▸ **Brief**:
Quote the whole listing word for word. Do not include the pictures.

▸ **Dataset extract**:
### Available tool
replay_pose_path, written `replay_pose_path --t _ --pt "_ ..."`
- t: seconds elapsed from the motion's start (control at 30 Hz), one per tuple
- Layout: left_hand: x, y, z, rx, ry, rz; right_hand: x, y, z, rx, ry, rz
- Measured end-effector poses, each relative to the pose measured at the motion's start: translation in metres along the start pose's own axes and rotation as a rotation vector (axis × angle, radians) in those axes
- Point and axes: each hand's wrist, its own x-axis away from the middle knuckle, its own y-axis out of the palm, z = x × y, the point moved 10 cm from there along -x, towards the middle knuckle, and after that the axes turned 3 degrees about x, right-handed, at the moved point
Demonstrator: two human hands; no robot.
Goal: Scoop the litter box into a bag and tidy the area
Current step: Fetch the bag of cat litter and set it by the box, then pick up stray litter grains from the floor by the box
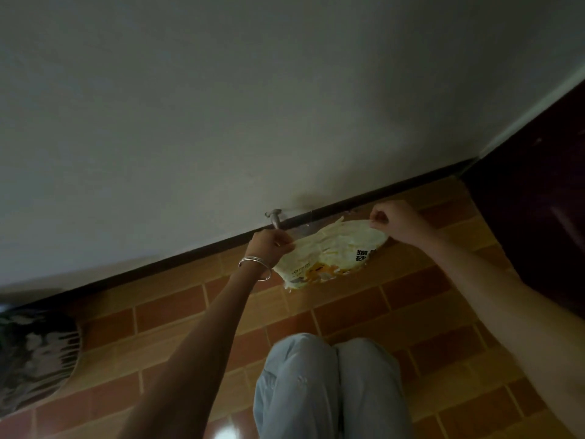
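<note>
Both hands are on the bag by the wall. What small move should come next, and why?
Probably pull open the mouth of the bag. The left hand and right hand each pinch one end of its upper edge, and it looks flat, so nothing could go in yet.

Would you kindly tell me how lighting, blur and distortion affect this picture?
Head view: dim overall; the wide lens bends the skirting and floor; the bag is brightest, its print soft; the left hand and right hand, pinching its edge, look slightly blurred; glare marks the floor at the bottom edge.
</note>
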Motion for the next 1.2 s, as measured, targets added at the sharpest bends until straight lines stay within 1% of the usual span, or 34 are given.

▸ **Response to the task**:
### Available tool
replay_pose_path, written `replay_pose_path --t _ --pt "_ ..."`
- t: seconds elapsed from the motion's start (control at 30 Hz), one per tuple
- Layout: left_hand: x, y, z, rx, ry, rz; right_hand: x, y, z, rx, ry, rz
- Measured end-effector poses, each relative to the pose measured at the motion's start: translation in metres along the start pose's own axes and rotation as a rotation vector (axis × angle, radians) in those axes
- Point and axes: each hand's wrist, its own x-axis away from the middle knuckle, its own y-axis out of the palm, z = x × y, the point moved 10 cm from there along -x, towards the middle knuckle, and after that the axes turned 3 degrees about x, right-handed, at the moved point
Demonstrator: two human hands; no robot.
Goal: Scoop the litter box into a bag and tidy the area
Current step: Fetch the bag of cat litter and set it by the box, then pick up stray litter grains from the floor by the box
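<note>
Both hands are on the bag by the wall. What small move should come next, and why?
Probably pull open the mouth of the bag. The left hand and right hand each pinch one end of its upper edge, and it looks flat, so nothing could go in yet.

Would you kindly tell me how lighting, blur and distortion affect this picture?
Head view: dim overall; the wide lens bends the skirting and floor; the bag is brightest, its print soft; the left hand and right hand, pinching its edge, look slightly blurred; glare marks the floor at the bottom edge.
</note>
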Motion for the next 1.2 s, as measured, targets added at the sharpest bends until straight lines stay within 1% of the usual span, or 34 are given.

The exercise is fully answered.